Node Sumber: 1593129

Industri kulit penuh dengan permasalahan, mulai dari jejak karbon dan pencemaran lingkungan hingga masalah kesehatan pekerja dan kesejahteraan hewan. Industri fesyen sedang mencari alternatif pengganti praktik penyamakan kulit yang telah berlangsung selama berabad-abad untuk menghasilkan tekstil yang kokoh. Untungnya, tren menuju kulit nabati yang inovatif sudah ada di depan kita, dengan solusi yang bebas dari kekejaman, ramah iklim, dan berdampak rendah muncul sebagai pilihan pasar yang layak. Produk kulit nabati memiliki daya tarik dan kenyal, sangat familiar dalam hal rasa dan tampilan, serta berkontribusi terhadap ekonomi sirkular.

Di dunia yang kita tinggali dengan sumber daya terbatas, alternatif pengganti kulit yang terbarukan dan berkelanjutan mulai digemari. Apakah sudah saatnya Anda melepas kulit produk yang Anda gunakan sehari-hari?

Data dari Grand View Research menunjukkan bahwa pasar kulit nabati akan bernilai tinggi $85 miliar secara global pada tahun 2025 seiring dengan semakin banyaknya konsumen yang sadar akan dampak etika dan lingkungan dari industri kulit. Perusahaan seperti Tesla dan Volvo berada di depan banyak produsen dalam peralihan dari kulit hewan ke kulit nabati.

Masalah dengan Kulit

Produksi kulit terkait dengan permasalahan keberlanjutan yang serius, terkait erat dengan produk sampingan dari industri daging dan juga terkait dengan penggundulan hutan, penggunaan air dan lahan secara berlebihan, serta emisi gas rumah kaca, yang semuanya berkontribusi terhadap krisis iklim. Menurut EPA, 70% polusi air di AS berasal dari pabrik peternakan. Selain itu, dampak buruk kulit terhadap eutrofikasi terjadi karena air limbah sering kali mengalir tanpa diolah ke saluran air setempat.

Tidak yakin seberapa besar kontribusi industri kulit terhadap degradasi lingkungan? Berikut alat yang dapat membantu.

Grafik Pakaian Koalisi berkelanjutan — sebuah aliansi nirlaba untuk industri fesyen yang mengkaji dampak lingkungan dan sosial terhadap pekerja di seluruh rantai nilai — telah mengembangkan Indeks Keberlanjutan Material Higg. Ini mengukur dampak produksi hingga tahap fabrikasi.

Sebagian besar kulit memiliki tingkat dampak 159 — sebagai perbandingan, poliester memiliki 44, dan kapas memiliki 98.

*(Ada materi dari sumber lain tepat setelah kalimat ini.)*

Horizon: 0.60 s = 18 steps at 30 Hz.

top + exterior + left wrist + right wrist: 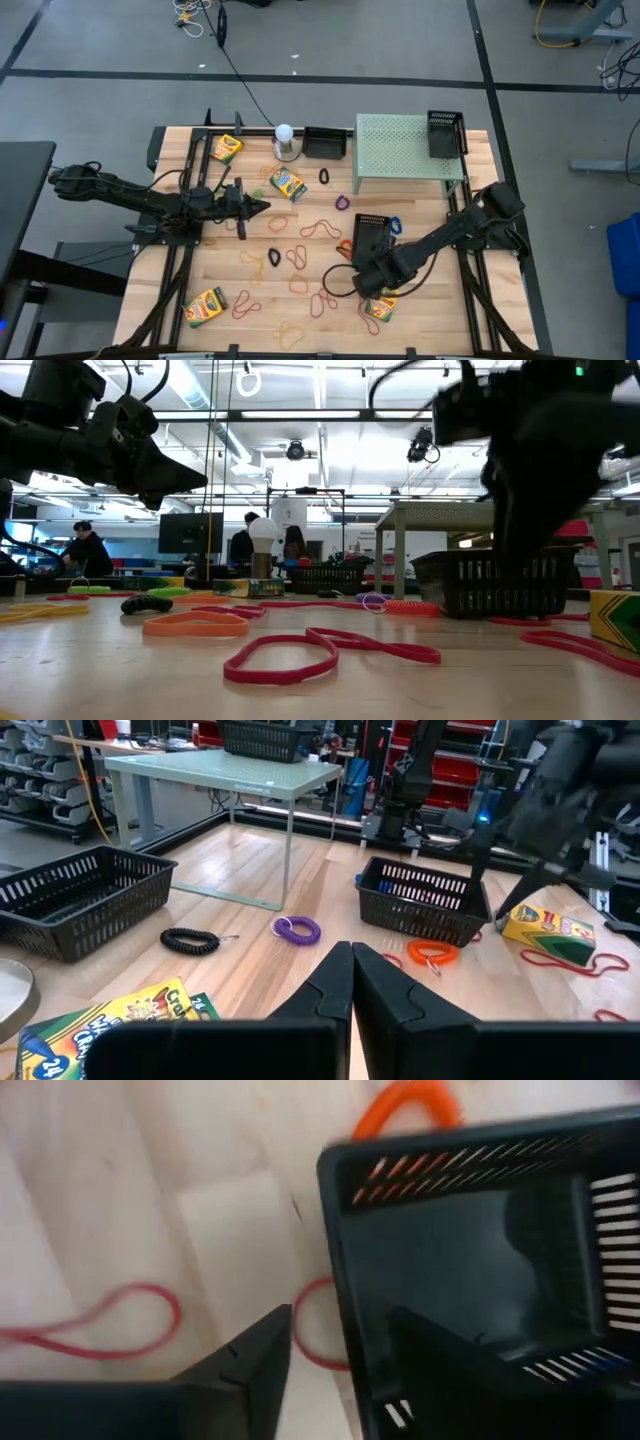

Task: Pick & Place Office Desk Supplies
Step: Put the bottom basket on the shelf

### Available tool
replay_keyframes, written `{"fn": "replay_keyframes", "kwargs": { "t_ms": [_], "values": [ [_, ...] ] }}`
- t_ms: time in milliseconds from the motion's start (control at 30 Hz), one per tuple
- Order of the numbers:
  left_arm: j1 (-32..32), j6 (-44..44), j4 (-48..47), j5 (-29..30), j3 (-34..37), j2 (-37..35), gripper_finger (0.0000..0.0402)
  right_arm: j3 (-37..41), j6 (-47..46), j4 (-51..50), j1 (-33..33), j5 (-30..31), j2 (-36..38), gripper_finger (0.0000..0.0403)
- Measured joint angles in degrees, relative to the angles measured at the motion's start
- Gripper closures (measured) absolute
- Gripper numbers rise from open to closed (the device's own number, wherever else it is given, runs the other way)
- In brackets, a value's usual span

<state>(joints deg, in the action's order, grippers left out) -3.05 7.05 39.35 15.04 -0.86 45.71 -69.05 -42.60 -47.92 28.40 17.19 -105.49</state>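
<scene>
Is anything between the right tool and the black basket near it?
No. The right tool already straddles the wall of the black mesh basket, one finger outside, the other inside; nothing visible lies between.

Black mesh baskets [372, 233] are showing slotted walls. Crayon boxes [288, 184] are wearing yellow and green. Rubber bands [320, 228] are lying in red, orange, tan and purple on the pale striped wooden table [220, 250]. The riser [400, 148] is showing pale green perforated mesh.

The table [300, 240] is pale, smooth planked wood with a soft sheen. The baskets [420, 900] look matt black mesh plastic. The crayon boxes [288, 184] are glossy printed card.
</scene>
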Motion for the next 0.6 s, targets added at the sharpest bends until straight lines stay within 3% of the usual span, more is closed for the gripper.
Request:
{"fn": "replay_keyframes", "kwargs": {
  "t_ms": [233,467,600],
  "values": [
    [0.00,0.17,-0.05,0.01,0.00,1.83,0.0391,-3.01,3.17,-3.56,-0.01,0.64,0.19,0.0383],
    [0.02,-0.02,1.04,-0.02,0.02,2.77,0.0391,-14.57,11.67,-13.10,0.71,1.44,3.43,0.0393],
    [0.00,-0.02,2.23,-0.17,0.00,2.83,0.0391,-24.43,18.54,-23.15,-0.38,5.72,6.35,0.0391]
  ]
}}
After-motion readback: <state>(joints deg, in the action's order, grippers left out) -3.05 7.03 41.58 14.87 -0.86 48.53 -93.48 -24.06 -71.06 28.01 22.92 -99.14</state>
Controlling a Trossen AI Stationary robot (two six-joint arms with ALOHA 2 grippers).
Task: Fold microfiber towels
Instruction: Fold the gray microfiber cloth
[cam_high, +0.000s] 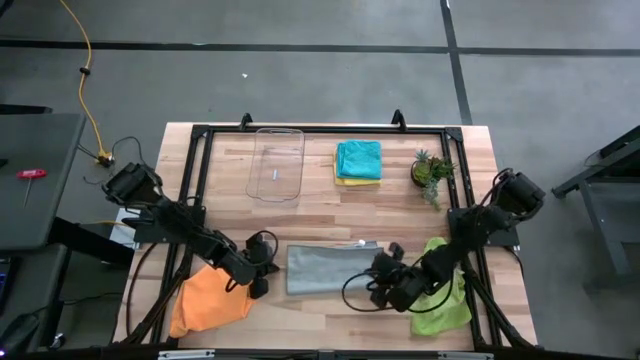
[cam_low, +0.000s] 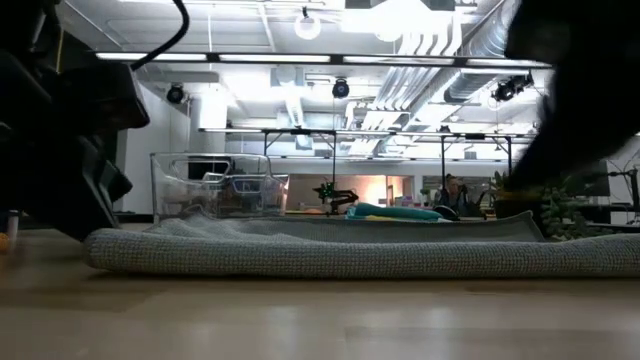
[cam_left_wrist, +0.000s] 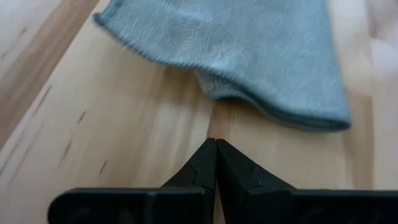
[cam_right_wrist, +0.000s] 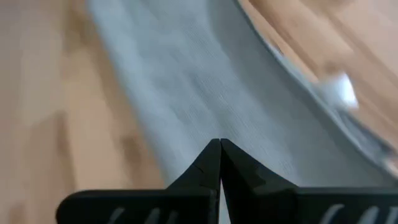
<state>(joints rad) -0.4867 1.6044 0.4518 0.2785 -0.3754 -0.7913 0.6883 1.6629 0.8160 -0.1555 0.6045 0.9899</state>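
Both arms reach low, left claw (cam_high: 268, 268) and right claw (cam_high: 376, 268) closed empty, flanking grey towel (cam_high: 325, 268).

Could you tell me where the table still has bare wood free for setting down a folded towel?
Bare wood lies between the tray and the grey towel, and left of the tray. The front is crowded: orange towel, grey towel, lime towel, and both grippers.
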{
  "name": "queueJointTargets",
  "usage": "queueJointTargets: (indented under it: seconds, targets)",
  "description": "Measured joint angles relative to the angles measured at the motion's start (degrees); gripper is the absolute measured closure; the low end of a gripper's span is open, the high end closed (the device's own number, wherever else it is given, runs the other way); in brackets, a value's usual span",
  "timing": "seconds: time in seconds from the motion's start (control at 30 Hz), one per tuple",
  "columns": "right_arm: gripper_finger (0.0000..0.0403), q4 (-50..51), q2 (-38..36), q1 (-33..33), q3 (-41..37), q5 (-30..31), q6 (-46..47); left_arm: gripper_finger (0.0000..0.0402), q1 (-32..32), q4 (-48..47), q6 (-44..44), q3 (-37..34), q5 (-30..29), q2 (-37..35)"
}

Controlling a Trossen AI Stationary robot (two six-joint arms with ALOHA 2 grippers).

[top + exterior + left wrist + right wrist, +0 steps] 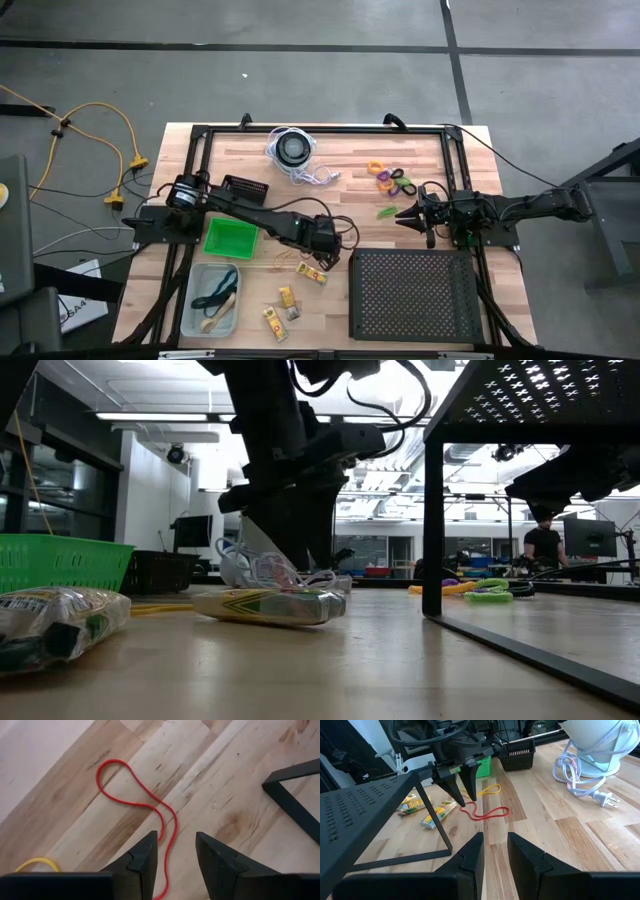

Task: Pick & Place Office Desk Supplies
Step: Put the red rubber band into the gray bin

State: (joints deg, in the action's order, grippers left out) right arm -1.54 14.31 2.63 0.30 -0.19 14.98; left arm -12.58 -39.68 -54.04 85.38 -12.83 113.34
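A red rubber band (131, 802) lies slack on the wooden table, and a yellow band (490, 790) lies just beyond it. My left gripper (175, 836) points steeply down over the red band's near end, open. Its fingers stand on either side of the strand, and I see no touch. The right wrist view shows the same gripper (465, 800) just above the band (487, 813). Yellow packets (310, 270) lie nearby. Coloured rings (390, 178) lie at the far right. My right gripper (402, 213) waits at the right, open and with nothing between its fingers (472, 852).
A large black perforated tray (415, 293) stands at the near right, and one of its legs (295, 795) is close to my left gripper. A green basket (230, 237), a clear bin (212, 298), a small black basket (245, 188) and a round disc with a white cord (292, 150) also stand on the table.
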Motion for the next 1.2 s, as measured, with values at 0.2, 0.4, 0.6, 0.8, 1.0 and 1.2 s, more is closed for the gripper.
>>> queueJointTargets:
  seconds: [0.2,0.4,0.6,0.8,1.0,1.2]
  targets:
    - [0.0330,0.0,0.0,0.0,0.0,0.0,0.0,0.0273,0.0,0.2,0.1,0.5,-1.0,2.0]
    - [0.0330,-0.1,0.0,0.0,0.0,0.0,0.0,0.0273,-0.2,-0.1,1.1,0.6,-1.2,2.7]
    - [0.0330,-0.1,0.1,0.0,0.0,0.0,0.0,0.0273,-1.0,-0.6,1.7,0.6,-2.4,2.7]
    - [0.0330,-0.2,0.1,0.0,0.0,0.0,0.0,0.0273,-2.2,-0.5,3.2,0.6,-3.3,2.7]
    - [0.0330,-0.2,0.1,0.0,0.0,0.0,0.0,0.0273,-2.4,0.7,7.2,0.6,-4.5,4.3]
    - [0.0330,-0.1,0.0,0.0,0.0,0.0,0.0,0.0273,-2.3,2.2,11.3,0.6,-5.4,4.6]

Meskipun produksi kulit mempunyai banyak pemicu lingkungan, penyamakan kulit merupakan fase pengolahan kulit yang paling beracun. Kulit direndam dalam drum berisi air, garam kromium, dan cairan penyamakan untuk menghentikan dekomposisi dan menghasilkan tekstur yang lentur dan tahan warna. Proses kromium menghasilkan lumpur bahan kimia dan gas, termasuk kromium karsinogenik. Hal ini sangat berbahaya sehingga peraturan ketat yang mengaturnya telah memaksa penutupan penyamakan kulit di AS dan Eropa.

Pekerja penyamakan kulit dapat mencakup anak-anak yang masih sangat kecil di beberapa belahan dunia, dan semua pekerja penyamakan kulit terpapar zat beracun. Masalah kesehatan pekerja kronis yang memengaruhi sinus, mulut, mata, kulit, pencernaan, ginjal, hati, dan bagian tubuh lainnya sering terjadi.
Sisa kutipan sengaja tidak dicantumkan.